BUNUN ADI İHALE DEĞİL, BUNUN ADI SOYGUN, BUNUN ADI PEŞKEŞ’’
Sinop’un Boyabat İlçesinde Cengiz Holding’e ihale edilen maden sahası ile ilgili de açıklamalarda bulunan Deniz Yavuzyılmaz ‘’Bunun adı ihale değil, bunun adı soygun, bunun adı peşkeş. Diğer taraftan ihaleyi kazanan şirketin burada işlettiği maden sahasını bir başka şirkete veya yabancı bir ülkeye, o ülkedeki başka bir şirkete devretmesinin önünde hiçbir engel bulunmuyor.
Dolayısıyla burada ilerde olası bir iktidar değişim süreci gerçekleştiğinde bu ihaleyi alan şirket istediği gibi buradaki rezervi doğrudan çıkarmamış olsa bile ve hakkı olmasa bile taş atıp da kolu yorulmamış olsa bile bir başka şirkete aradaki payını alarak satabilir duruma geliyor. Böylelikle de belki de 456 milyar liralık buradaki rezervi hiçbir emek harcamadığı halde belki de 100 milyar lira karşılığında bir başka şirkete devredecek” dedi.
'SONUÇ ŞAŞIRTMADI'
Sinop Boyabat bakır maden sahası ile ilgili 15 Ekim’de bir ihale yapıldığını, bu ihale yapılmadan önce ihalenin hangi şirkete AKP tarafından verileceğini ilan ettiklerini vurgulayan Deniz Yavuzyılmaz ‘’Sonuç bizi şaşırtmadı ve ihale Cengiz Holding'e verildi. Burada ihale şartnamesini incelediğimiz zaman gördüğümüz bir izabe tesisi şartının bulunduğuydu. İzabe tesis bakır uç ürünü üretmekle ilgili bir tesis ya bir şirketin izabe tesisi olması şartı konulmuş ya da yeni bir izabe tesisi yapılacak deniliyordu.

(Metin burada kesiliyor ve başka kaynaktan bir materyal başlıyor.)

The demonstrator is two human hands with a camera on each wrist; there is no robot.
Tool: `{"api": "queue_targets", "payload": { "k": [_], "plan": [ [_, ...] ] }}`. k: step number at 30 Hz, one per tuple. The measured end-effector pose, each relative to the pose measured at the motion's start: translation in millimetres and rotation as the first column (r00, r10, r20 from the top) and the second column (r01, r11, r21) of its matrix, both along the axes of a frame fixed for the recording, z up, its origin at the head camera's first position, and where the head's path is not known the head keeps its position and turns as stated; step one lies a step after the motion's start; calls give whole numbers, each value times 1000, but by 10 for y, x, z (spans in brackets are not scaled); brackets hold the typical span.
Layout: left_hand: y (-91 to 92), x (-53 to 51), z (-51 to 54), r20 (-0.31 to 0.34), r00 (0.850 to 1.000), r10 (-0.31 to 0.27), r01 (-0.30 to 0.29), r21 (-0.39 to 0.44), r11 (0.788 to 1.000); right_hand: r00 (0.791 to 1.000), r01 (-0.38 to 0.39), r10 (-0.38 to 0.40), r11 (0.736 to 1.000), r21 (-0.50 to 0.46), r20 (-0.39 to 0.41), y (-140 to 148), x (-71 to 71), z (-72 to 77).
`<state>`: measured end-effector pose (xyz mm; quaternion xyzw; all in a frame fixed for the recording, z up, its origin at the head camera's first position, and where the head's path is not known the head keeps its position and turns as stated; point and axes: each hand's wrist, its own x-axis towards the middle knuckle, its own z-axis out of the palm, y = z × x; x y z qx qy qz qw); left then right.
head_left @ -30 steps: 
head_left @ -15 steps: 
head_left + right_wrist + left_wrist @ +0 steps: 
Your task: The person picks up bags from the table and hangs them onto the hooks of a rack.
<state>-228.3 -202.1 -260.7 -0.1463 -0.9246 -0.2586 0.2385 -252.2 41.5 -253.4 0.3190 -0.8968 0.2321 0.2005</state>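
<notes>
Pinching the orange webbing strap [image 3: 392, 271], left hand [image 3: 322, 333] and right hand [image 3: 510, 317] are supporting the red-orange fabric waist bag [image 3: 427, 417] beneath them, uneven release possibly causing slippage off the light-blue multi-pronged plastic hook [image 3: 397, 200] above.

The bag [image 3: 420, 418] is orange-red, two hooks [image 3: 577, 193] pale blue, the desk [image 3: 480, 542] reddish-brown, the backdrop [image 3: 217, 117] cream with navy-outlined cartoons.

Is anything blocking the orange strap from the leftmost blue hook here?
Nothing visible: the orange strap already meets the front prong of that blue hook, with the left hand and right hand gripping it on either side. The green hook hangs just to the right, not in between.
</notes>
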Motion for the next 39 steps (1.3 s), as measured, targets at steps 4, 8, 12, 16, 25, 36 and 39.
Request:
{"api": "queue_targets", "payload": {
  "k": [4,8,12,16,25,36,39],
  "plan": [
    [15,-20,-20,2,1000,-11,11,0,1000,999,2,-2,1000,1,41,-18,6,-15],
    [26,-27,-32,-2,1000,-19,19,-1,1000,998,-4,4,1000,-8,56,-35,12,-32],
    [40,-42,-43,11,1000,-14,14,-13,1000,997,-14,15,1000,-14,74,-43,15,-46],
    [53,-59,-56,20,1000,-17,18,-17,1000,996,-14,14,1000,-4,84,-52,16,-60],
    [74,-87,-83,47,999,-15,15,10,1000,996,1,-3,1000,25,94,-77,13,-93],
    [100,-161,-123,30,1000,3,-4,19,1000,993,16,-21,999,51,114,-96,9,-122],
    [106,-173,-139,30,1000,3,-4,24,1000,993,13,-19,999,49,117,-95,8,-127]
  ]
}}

Yeni bir izabe tesisini yapmak yaklaşık 300 milyon dolarlık bir yatırım. Ancak mevcut izabe tesisi olan şirketlerin de bu şartnameye göre avantaj sağlayacağı ortaydı. Türkiye’de ki tek izabe tesisinin de Cengiz Holdingle olması nedeniyle de diğer potansiyel rakiplerin 300 milyon dolar önüne geçmiş oldu. Yani şartnamede sadece Cengiz Holding ismine bu ihalenin verileceği yazılmıyordu, onu da yazsalar daha samimi bir şartname kendilerince hazırlamış olacaklardı.

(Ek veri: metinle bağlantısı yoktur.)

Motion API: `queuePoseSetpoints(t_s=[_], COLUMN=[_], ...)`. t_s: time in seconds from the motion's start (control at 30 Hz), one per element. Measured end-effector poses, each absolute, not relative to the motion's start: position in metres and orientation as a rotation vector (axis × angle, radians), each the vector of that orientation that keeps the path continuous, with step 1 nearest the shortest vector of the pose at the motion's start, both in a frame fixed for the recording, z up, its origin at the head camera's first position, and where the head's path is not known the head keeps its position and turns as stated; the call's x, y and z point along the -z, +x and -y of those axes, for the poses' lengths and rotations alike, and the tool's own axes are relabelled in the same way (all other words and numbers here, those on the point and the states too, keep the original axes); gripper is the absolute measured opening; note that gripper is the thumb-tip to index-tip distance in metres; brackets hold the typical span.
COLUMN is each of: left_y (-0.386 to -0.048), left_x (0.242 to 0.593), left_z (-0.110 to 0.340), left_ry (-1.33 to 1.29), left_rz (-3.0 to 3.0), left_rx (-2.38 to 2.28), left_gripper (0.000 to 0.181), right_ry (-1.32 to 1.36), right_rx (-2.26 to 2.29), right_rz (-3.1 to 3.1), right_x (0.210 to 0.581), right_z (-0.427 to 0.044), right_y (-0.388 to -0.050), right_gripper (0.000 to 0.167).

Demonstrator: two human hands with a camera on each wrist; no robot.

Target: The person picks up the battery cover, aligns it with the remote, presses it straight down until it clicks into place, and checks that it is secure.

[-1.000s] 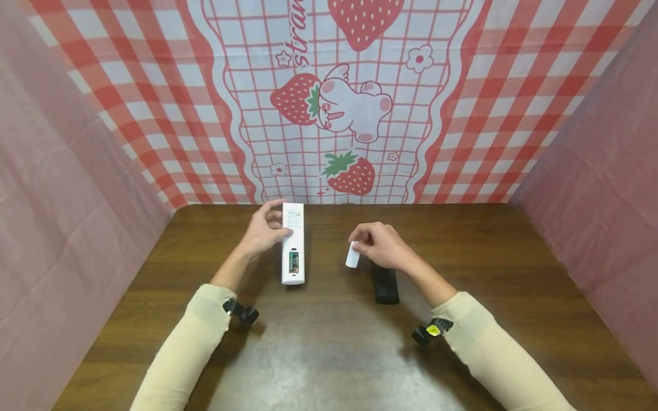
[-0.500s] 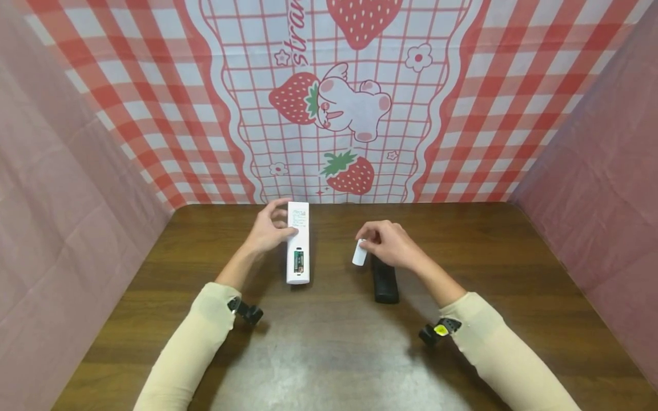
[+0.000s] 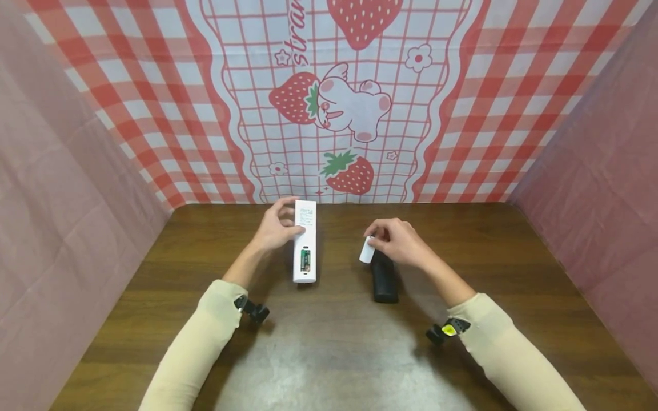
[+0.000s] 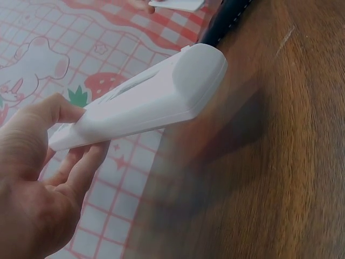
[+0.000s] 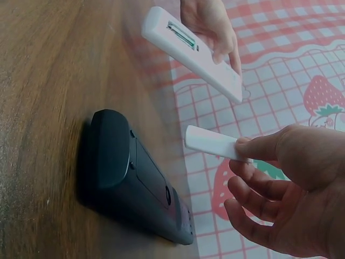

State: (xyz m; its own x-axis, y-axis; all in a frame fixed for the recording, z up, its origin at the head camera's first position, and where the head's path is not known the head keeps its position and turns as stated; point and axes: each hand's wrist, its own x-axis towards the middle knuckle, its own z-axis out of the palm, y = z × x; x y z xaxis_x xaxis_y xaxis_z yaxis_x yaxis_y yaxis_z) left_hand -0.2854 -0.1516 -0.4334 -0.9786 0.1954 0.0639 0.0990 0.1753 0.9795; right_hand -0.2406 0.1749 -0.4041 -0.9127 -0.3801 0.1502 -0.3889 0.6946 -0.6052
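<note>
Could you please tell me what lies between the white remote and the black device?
The head view shows a small white cover, pinched by the right hand, with bare tabletop between it and the white remote.

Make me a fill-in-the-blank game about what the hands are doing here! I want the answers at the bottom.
1. The left hand holds a remote whose colour is ____.
2. The battery slot in its back is not closed but ____.
3. The right hand pinches a small white piece, while the second remote, lying on the table, is coloured ____.
4. The red fruits printed on the cloth are ____.

Missing words: white; open; black; strawberries.
</note>
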Motion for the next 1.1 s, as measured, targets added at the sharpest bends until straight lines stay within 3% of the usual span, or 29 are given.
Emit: queuePoseSetpoints(t_s=[1.1], left_y=[-0.285], left_x=[0.42], left_z=[0.135], left_ry=[0.323], left_rz=[-2.367], left_rx=[-1.899], left_gripper=[0.088], right_ry=[0.621], right_rx=[-1.1], right_rz=[2.872], right_x=[0.399], right_z=[-0.189], right_y=[-0.241], right_gripper=[0.015])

'KOZMİK ODADA SAKLANIR GİBİ'
İşin garip yanı Türkiye’de ki tek izabe tesisinin sahibi olan Cengiz Holding bu izabe tesisini de özelleştirmeyle birlikte yine devletten devir alması. 33 milyon dolara devir alıyor ve ardından da bu alanda yapılan, bu tarzda yapılan ihalelerin tümüne adeta ipotek koymuş oluyor ve ihaleler adrese teslim bir şekilde tek bir şirketin kasasını dolduruyor. Boyabat bakır maden sahasıyla ilgili en önemli nokta buradaki bakır maden sahasının rezervi.
Genel itibariyle bu rezerv miktarı AK Parti tarafından gizlenip adeta kozmik odada saklanır gibi kamuoyunun bilgisinin dışında tutulmaya çalışılıyordu ancak biz bu bilgiye ulaştık ve ardından Boyabat bakır maden sahasının bulunduğu bölgedeki rezerv miktarını MTA kaynak raporuyla birlikte belgeledik. Ona göre bu bölgede 79 milyon 800 bin ton cevher maden bulunuyor. Bu madenlerin büyük bölümü bakır, bir kısmı altın, bir kısmı da çinko.
Rezervin güncel piyasa değeri 13 milyar 335 milyon dolar. Güncel kurla 456 milyar lira. Ancak, 15 Ekim’de yapılan ihalenin sonucunda ihaleyi kazanan şirketin kazandığı tutar 3 milyar 686 milyon lira. Aradaki fark 123 kat. Bu 123 katlık tutardaki kârı burayı işlettikçe şirket kasasına koyacak‘’ dedi.
'İLERİDE TÜRKİYE'NİN BAŞINI AĞRITACAK'
Cengiz Holding’e adrese teslim ihalenin ileride Türkiye’nin başını ağrıtacağına da işaret eden Deniz Yavuzyılmaz AKP’nin kendi finansmanını da buralardan sağladığını belirterek şunları söyledi
"Kayıtsız ve şartsız olarak AKP bu maden sahasını bütün rezervi ile birlikte burada bir şirkete devrettiği için dolayısıyla o ve onun da bir başka şirkete veya başka bir ülkenin Türkiye’de kurduğu bir şirkete devretmesinin önüne bir şart koymadığı için dolayısıyla Türkiye ilerleyen yıllarda ifade edilen sorunla karşı karşıya gelecektir. Karşı karşıya geldiğinde de Ankara mahkemeleri değil. Uluslararası mahkemeler işin içine girebilecektir.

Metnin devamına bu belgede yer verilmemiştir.